New Hampshire opens 'doorway' to treatment for addicts

LEBANON, N.H. (WCAX) New Hampshire's addiction recovery program, similar to Vermont's hub-and-spoke model, has officially started taking clients. The Dartmouth-Hitchcock Medical Center is one of nine hubs around the state. Our Adam Sullivan attended a forum to introduce you to the new model.

Dartmouth-Hitchcock's president kicked off the forum, which included health care providers, law enforcement, social workers and members of the public. The hospital has had a treatment program in place for more than a decade. But that program is now part of a statewide effort to curb substance use disorders.

"Making it really easy for people to know where to go to get help when they have substance use disorders," said Dr. Sally Kraft, the vice president of Population Health.

It's called the Doorway-NH, a model similar to Vermont's hub-and-spoke system that focuses on medication-assisted treatment, complemented by outpatient support services in more rural areas of the state.

Those working on the front lines of addiction recovery call it a work in progress.

"A system that goes beyond the health systems but also incorporates the community and the partners in the communities," Kraft said.

"I'm glad the door is there and I'm glad the treatment is there," said Tanya McIntire of Grantham.

McIntire showed up Tuesday simply out of interest. She's a mom and says she's concerned about how kids are educated about the dangers of addiction.

"How is one to help prevent this disease and how is one to tell your kids that maybe taking prescription drugs is not necessarily the best thing to do," she said.

Alex Annunziata knows substance use disorder all too well.

"At 15 years old, I was prescribed Percocets for a broken arm," he said.

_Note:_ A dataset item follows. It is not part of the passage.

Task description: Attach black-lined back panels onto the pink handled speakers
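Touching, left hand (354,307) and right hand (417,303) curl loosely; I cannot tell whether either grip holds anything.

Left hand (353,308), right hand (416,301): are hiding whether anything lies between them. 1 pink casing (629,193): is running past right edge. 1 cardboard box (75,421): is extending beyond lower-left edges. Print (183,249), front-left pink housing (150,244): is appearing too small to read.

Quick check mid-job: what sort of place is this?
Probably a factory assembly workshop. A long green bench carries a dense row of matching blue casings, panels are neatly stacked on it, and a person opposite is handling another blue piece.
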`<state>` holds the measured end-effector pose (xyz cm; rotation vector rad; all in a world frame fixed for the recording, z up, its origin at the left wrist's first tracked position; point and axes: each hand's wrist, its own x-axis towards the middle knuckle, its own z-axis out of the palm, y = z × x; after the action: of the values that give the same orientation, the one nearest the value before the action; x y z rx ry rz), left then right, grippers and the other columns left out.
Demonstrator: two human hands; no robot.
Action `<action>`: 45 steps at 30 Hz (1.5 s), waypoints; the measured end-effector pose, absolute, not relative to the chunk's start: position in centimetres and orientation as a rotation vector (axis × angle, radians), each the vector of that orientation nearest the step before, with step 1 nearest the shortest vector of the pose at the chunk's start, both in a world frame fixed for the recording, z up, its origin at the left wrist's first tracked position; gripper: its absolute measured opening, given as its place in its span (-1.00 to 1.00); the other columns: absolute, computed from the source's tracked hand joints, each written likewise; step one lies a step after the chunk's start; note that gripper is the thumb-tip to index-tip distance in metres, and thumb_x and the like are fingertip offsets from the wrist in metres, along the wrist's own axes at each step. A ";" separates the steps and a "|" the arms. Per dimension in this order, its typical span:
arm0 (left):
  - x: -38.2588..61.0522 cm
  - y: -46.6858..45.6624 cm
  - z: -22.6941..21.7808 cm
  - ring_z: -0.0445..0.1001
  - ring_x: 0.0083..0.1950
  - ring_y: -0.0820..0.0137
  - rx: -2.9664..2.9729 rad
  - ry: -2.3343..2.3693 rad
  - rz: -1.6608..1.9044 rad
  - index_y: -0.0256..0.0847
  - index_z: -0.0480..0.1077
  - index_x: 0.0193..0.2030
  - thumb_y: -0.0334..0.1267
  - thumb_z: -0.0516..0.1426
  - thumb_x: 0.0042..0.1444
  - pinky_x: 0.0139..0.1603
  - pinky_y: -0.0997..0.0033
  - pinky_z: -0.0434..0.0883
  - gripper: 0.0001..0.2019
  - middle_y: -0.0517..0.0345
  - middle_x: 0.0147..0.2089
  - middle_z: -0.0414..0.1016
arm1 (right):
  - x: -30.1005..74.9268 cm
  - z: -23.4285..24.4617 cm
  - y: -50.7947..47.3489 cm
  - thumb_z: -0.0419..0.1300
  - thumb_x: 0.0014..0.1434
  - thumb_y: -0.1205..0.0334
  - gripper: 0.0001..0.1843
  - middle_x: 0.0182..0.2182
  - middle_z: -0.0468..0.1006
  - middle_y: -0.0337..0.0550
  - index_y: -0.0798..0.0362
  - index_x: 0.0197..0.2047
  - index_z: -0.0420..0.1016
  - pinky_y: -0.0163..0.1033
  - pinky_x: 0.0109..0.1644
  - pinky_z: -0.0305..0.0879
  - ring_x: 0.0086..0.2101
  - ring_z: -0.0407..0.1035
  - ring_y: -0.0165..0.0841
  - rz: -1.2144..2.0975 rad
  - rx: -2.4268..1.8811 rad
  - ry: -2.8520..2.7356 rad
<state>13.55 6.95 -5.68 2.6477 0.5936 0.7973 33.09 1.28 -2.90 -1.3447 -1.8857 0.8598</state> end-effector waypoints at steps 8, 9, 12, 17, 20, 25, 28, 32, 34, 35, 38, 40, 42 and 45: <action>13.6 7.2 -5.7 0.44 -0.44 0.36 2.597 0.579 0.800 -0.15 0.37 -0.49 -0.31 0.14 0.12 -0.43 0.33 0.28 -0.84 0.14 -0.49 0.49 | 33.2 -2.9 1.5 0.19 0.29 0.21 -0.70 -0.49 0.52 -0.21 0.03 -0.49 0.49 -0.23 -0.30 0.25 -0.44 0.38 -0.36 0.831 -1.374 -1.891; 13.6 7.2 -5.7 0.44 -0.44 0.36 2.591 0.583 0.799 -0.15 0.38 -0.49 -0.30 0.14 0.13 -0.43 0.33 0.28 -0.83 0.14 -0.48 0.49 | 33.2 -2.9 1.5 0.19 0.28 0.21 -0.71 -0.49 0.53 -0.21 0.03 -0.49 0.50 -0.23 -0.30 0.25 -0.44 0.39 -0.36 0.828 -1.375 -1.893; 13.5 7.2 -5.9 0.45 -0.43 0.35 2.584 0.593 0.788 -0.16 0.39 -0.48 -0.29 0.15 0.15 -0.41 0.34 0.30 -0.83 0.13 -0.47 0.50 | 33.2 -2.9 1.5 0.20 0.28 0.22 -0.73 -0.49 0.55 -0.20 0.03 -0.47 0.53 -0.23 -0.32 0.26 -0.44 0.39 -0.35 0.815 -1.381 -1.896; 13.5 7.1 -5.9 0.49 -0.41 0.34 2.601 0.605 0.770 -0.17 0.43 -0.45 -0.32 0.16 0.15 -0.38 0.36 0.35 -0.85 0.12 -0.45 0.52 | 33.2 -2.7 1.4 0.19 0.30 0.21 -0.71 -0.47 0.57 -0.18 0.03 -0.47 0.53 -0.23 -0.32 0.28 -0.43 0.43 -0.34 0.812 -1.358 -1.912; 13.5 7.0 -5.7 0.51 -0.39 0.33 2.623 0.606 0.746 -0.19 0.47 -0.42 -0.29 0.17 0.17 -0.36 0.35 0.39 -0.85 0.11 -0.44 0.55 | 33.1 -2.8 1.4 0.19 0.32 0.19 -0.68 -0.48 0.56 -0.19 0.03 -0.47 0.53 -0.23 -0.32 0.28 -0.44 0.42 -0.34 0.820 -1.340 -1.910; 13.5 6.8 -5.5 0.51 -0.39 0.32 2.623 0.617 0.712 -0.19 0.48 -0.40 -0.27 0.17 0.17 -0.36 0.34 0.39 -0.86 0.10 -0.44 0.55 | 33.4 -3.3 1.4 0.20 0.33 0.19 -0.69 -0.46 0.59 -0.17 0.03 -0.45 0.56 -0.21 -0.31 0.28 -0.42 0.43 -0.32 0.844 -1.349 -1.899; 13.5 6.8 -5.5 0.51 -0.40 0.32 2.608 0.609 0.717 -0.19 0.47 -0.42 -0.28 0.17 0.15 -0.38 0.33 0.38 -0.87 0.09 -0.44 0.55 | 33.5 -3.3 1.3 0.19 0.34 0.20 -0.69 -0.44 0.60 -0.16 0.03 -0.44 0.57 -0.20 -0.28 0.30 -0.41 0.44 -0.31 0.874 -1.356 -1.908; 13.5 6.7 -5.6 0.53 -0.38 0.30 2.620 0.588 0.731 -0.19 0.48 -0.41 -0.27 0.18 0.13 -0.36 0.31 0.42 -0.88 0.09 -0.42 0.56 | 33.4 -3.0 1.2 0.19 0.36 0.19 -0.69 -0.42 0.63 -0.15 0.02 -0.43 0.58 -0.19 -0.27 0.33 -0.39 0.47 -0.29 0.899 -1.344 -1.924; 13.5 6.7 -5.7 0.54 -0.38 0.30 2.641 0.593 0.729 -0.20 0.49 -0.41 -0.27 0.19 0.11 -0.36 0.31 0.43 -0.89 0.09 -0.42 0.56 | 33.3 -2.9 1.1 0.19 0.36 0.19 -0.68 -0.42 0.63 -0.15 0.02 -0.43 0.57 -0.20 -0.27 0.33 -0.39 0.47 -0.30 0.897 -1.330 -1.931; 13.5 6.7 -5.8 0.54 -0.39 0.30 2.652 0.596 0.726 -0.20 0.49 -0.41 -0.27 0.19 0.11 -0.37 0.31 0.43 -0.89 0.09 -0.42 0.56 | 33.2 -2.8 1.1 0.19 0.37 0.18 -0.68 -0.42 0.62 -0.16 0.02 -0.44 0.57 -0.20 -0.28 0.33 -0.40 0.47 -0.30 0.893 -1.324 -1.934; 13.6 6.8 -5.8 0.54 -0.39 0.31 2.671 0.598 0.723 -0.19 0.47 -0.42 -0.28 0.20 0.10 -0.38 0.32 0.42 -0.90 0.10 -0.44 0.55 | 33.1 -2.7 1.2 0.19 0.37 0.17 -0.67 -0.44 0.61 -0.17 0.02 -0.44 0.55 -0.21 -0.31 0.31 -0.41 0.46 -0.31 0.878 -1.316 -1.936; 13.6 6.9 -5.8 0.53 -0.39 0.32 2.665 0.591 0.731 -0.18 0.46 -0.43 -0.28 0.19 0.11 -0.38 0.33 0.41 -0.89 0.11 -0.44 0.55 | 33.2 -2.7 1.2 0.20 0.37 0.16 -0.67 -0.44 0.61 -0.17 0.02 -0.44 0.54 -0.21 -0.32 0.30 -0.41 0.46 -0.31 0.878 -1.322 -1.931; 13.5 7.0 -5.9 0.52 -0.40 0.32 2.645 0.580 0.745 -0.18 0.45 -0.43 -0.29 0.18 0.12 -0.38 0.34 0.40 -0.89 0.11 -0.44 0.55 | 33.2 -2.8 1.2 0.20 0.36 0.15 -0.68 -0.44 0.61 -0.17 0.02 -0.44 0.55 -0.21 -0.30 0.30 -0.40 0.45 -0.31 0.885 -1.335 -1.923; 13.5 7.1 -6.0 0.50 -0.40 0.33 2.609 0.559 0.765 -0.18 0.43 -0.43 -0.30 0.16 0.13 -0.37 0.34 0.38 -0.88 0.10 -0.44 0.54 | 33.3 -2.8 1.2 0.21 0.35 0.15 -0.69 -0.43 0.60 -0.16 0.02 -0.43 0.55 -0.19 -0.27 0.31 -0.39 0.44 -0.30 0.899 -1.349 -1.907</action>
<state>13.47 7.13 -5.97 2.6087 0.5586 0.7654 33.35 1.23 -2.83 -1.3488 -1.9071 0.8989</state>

Now 21 months sober, Annunziata works as a recovery coach and spoke about the need to expand access to treatment.

"The gap between people wanting to get help and them getting help," he said.

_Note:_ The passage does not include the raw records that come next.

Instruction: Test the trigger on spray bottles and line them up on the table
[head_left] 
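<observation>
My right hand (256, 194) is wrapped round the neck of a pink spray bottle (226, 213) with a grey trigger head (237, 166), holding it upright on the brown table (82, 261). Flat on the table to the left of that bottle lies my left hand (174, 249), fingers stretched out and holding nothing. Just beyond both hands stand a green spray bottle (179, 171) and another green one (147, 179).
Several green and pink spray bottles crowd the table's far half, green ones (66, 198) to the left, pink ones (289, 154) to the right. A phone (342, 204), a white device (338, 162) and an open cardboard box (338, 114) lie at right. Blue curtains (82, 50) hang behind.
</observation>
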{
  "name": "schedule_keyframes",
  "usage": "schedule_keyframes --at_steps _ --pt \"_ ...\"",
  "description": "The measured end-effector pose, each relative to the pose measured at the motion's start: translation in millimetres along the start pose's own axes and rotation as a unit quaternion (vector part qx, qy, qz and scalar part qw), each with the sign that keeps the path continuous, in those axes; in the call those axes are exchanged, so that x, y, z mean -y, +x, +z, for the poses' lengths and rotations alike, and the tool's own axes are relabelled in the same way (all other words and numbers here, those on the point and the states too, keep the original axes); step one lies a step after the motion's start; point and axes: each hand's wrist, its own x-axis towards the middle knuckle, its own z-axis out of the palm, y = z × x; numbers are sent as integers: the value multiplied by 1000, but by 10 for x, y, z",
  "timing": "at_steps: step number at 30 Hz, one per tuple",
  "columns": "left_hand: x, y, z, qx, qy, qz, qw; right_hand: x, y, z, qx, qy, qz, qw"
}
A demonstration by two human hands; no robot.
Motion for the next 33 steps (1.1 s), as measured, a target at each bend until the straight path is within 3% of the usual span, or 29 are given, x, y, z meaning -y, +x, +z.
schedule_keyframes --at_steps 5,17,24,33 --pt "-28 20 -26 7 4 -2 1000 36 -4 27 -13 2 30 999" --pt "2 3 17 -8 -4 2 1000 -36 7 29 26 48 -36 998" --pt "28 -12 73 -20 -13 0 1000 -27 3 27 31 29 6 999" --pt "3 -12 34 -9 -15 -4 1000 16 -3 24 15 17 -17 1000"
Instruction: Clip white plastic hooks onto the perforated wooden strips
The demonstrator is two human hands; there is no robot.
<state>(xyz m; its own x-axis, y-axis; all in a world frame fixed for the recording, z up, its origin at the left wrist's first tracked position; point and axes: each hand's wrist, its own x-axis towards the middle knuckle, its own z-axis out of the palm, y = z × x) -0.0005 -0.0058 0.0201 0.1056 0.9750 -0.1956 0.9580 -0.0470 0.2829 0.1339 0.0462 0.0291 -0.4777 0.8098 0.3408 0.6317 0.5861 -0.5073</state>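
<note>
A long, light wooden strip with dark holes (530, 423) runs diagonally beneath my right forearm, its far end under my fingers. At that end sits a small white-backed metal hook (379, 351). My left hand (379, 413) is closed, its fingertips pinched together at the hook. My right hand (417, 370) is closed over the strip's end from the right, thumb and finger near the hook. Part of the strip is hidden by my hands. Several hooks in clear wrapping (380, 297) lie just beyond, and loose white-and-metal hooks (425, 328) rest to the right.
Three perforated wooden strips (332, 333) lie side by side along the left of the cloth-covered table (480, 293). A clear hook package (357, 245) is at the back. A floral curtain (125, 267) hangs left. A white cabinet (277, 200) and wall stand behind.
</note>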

Dialing 211 anywhere in New Hampshire will now begin that process. But event organizers say it's just the beginning of a long road to recovery that everybody has a stake in.

"We are eager to be good partners in the community. To spread the expertise and the knowledge of the addiction treatment program and to do our best to make a difference," Kraft said.

Similar forums are taking place at the nine doorways across the state of New Hampshire, ensuring that anyone seeking treatment is, at the most, an hour's drive away.